* _WORK TO COMPLETE_: Reproduce the whole listing that follows, character for character, and drop the images.

*** SUPPLIED DATA Section Begins ***

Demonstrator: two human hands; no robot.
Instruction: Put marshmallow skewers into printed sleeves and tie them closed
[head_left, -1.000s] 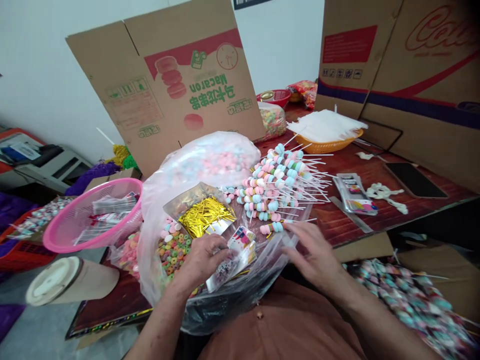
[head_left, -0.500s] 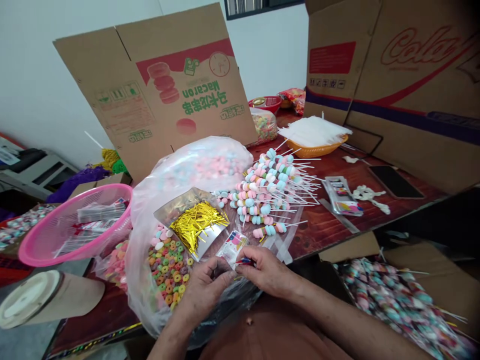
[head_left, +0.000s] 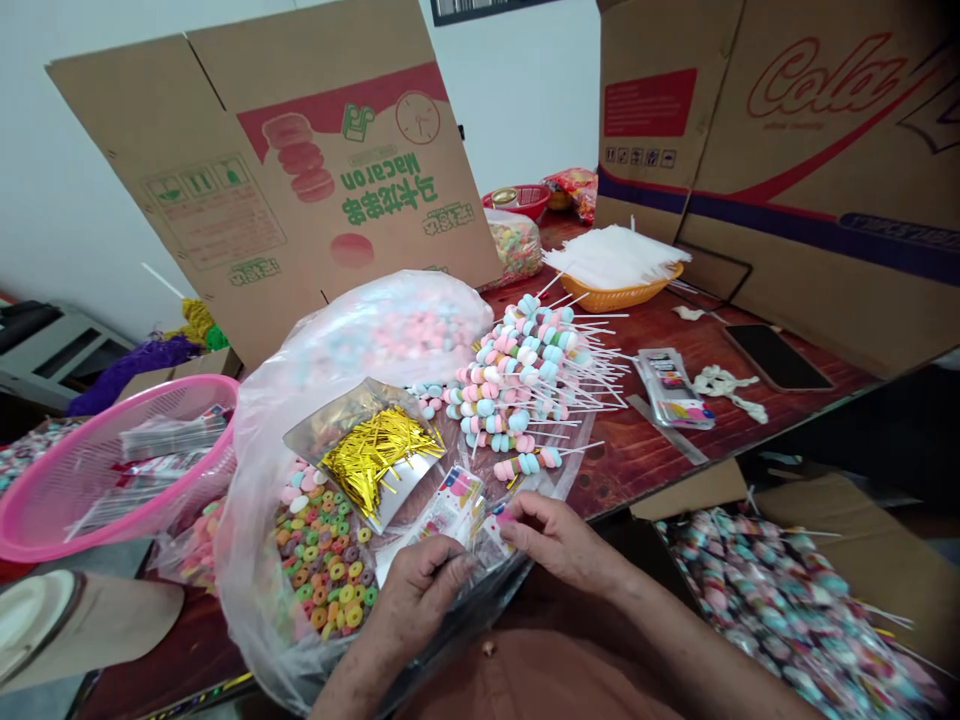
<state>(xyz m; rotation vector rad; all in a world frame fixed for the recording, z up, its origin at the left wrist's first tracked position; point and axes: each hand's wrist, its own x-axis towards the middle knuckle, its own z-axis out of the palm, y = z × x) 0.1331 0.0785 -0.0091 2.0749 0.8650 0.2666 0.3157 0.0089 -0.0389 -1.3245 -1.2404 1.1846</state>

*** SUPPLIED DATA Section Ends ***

* _RESULT OF THE EXERCISE_:
Demonstrator: two human hands; no robot.
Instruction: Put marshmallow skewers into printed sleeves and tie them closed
[head_left, -1.000s] 
[head_left, -0.500s] 
[head_left, +0.000s] 
<state>(xyz m; rotation vector rad; all in a world frame fixed for the recording, z up, its origin at the left wrist's first tracked position; point and axes: each hand's wrist, its own x-axis towards the middle knuckle, its own z-axis out of the palm, y = z × x) 0.1331 0.0785 -0.0091 2.0749 0.8650 0.2666 0.3157 0.0089 -0.0389 -1.3245 -1.2404 1.1846</state>

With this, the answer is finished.